A high PSA reading is usually followed by a biopsy, which is a sample of the prostate tissue taken and examined for signs of a tumor.

SLOWLY TURNING AGAINST

Doctors have routinely recommended PSA tests to men over 50 in the belief that early diagnosis and aggressive treatment for any cancer is better than standing by and doing nothing.

But prostate cancer can often be a slow-growing tumor and men will often die of something else before the cancer becomes dangerous.

Prostate cancer treatments, including surgery or radiation, can cause incontinence and erectile dysfunction in about a third of patients. Many men also experience bowel problems.

Citing recent studies and reversals of some early screening proponents, Ablin said the medical community is slowly turning against PSA screening.

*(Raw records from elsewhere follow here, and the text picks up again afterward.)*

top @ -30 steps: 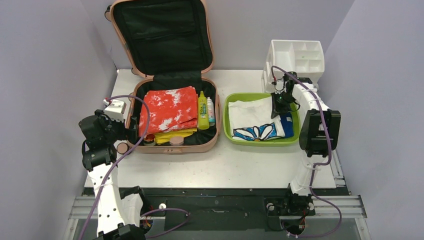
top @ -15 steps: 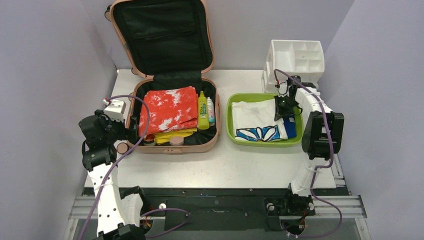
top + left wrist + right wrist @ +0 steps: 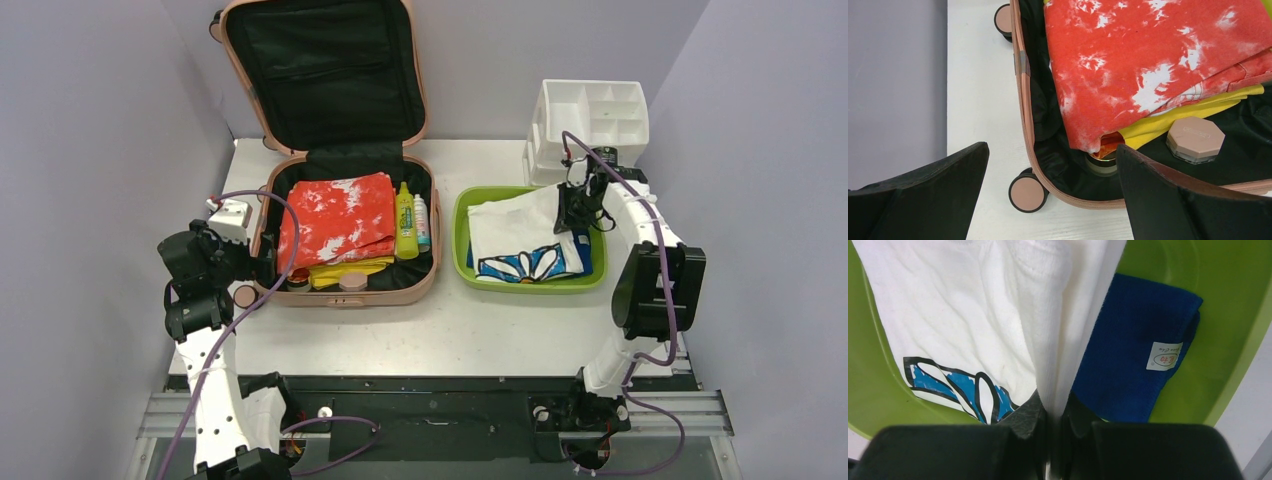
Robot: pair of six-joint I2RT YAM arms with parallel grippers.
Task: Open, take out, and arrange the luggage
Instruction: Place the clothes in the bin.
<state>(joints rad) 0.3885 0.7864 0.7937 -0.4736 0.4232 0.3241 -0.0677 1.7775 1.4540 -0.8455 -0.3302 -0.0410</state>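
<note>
Left gripper (image 3: 266, 260) wide open over lower-left rim of open salmon-pink hard-shell suitcase (image 3: 345, 215); right gripper (image 3: 1053, 407) clamps white flower-print cloth (image 3: 968, 325).

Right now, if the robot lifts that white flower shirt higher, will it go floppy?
Probably floppy: the white shirt hangs in folds from the right end effector pinching it. Likely light, since one small pinch raises its edge. It may unfold when lifted.

Salmon-pink luggage (image 3: 320, 75), black lining; red-and-white tie-dye shirt (image 3: 335, 220); yellow garment (image 3: 352, 271); lime-green tray (image 3: 458, 236); white cloth (image 3: 515, 230), blue black-outlined daisy print; blue towel (image 3: 1138, 355); white organizer (image 3: 590, 112).
</note>
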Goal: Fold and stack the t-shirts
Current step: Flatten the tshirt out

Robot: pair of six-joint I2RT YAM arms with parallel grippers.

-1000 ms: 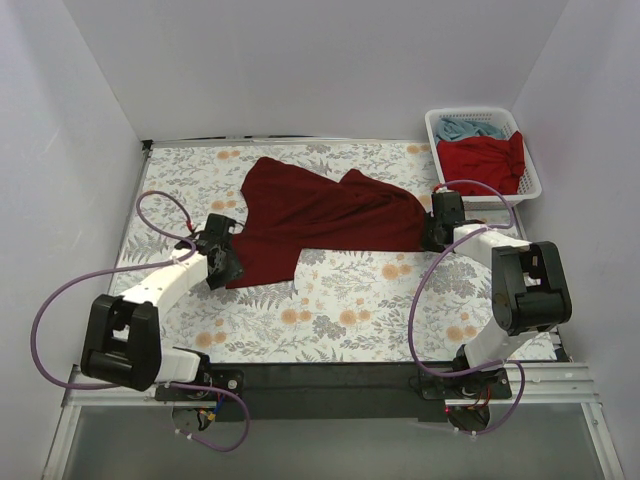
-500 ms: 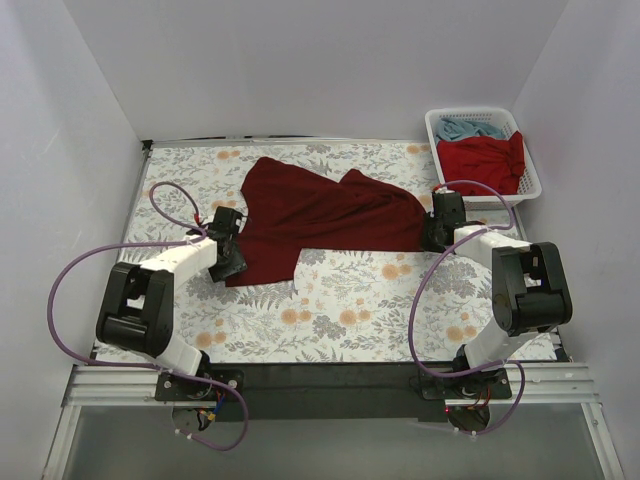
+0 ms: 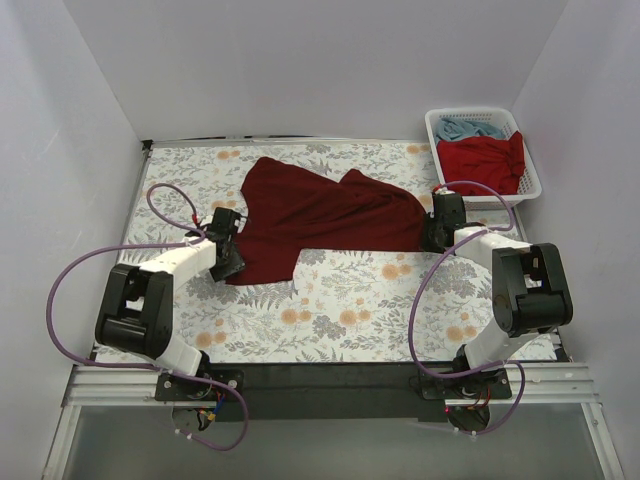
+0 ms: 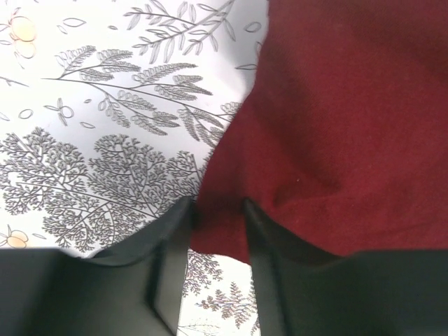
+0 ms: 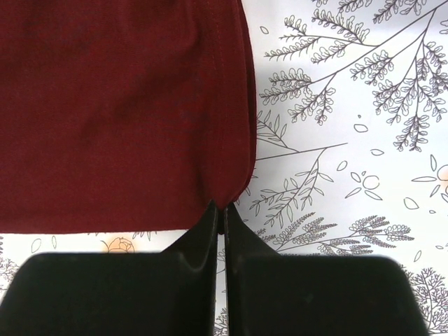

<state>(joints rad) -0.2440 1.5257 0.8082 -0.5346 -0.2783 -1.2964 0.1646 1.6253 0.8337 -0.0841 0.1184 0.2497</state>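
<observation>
The large dark maroon t-shirt (image 3: 320,210) lies spread and rumpled across the far half of the table. My left gripper (image 3: 231,263) is at its near-left corner. In the left wrist view the jaws (image 4: 218,210) stand apart with that corner of the maroon cloth (image 4: 336,126) between them. My right gripper (image 3: 432,238) is at the shirt's right end. In the right wrist view it (image 5: 224,210) is shut on the edge of the maroon cloth (image 5: 119,105). A brighter red t-shirt (image 3: 485,160) and a light blue one (image 3: 468,128) lie in the basket.
The white lattice basket (image 3: 436,133) stands at the far right corner, just beyond my right gripper. The floral table cloth (image 3: 340,300) covers the table. White walls close in the left, far and right sides.
My left arm has swung its elbow toward the near left, and its gripper has shifted slightly toward the shirt's near-left corner. The right arm and the shirt have not visibly moved.
</observation>
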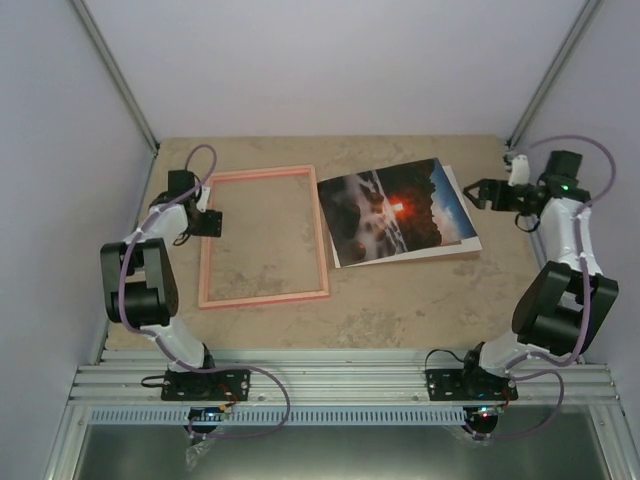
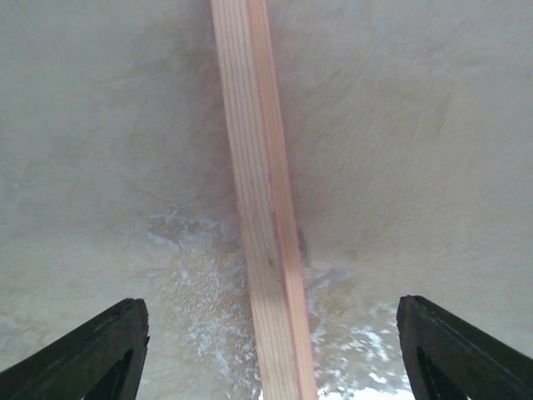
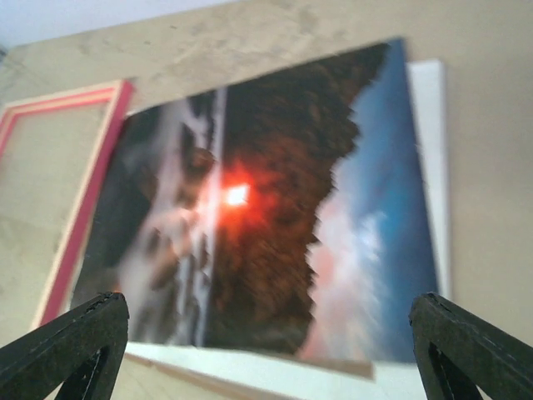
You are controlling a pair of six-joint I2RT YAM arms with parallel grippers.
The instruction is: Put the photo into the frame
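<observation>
While the left gripper (image 1: 207, 222) hangs over the left side of the pink frame (image 1: 265, 297) with its fingers wide apart and touching nothing, the right gripper (image 1: 478, 192) is wide open and holds nothing. The photo (image 1: 395, 210) lies picture-side up on a white sheet (image 1: 468, 243), just right of the frame. Its long sides run left to right, a bit tilted.
</observation>
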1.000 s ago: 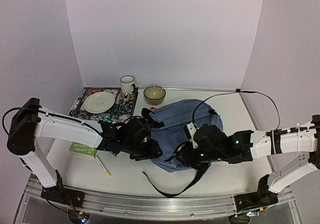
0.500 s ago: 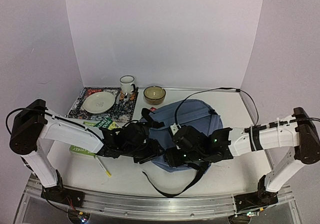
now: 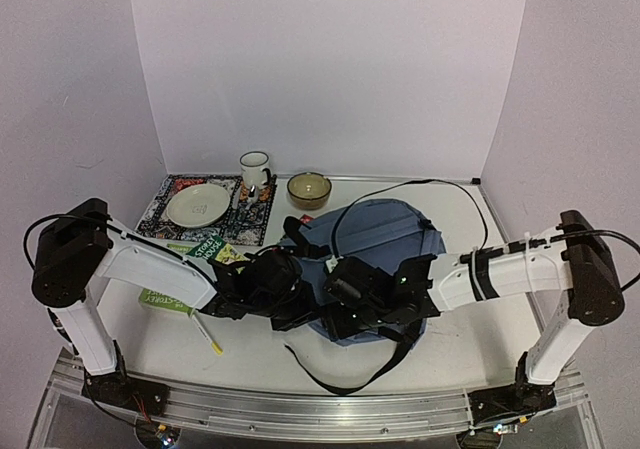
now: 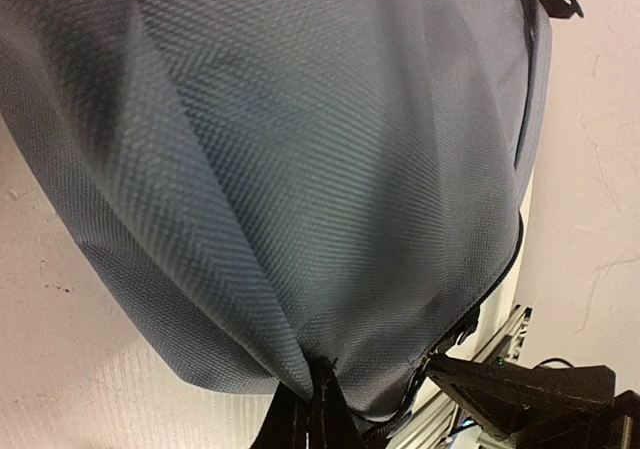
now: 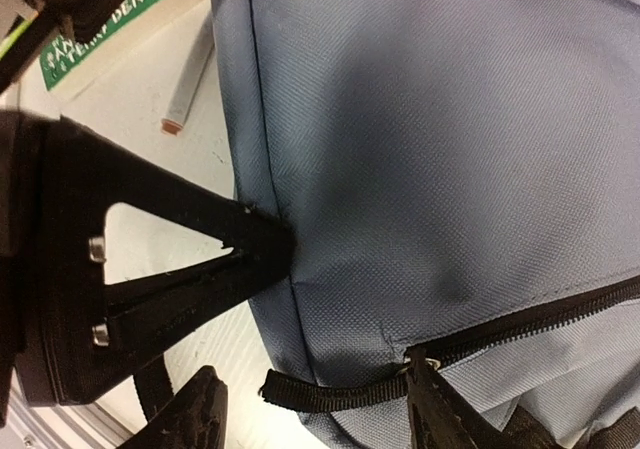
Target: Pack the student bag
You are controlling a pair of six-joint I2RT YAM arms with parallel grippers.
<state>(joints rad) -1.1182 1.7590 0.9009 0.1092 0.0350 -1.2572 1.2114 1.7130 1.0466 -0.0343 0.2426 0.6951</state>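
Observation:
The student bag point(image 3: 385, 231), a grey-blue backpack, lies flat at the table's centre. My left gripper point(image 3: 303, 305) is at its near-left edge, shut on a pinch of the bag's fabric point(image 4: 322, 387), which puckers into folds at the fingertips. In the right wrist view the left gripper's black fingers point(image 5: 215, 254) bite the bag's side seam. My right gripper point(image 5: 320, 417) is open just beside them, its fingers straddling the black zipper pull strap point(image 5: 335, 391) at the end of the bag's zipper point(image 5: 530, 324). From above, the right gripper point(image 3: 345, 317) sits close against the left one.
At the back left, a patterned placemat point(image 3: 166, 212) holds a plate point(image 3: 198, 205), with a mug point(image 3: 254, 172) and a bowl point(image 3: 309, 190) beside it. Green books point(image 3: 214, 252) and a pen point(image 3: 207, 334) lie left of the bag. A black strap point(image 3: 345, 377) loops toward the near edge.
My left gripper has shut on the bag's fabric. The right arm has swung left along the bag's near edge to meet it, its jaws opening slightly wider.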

“So why is it still used? Because drug companies continue peddling the tests and advocacy groups push ‘prostate cancer awareness’ by encouraging men to get screened,” Ablin wrote.

Ablin said PSA testing does have a place, after treatment for prostate cancer and for men with a family history of prostate cancer.

“Testing should absolutely not be deployed to screen the entire population of men over the age of 50, the outcome pushed by those who stand to profit,” Ablin wrote.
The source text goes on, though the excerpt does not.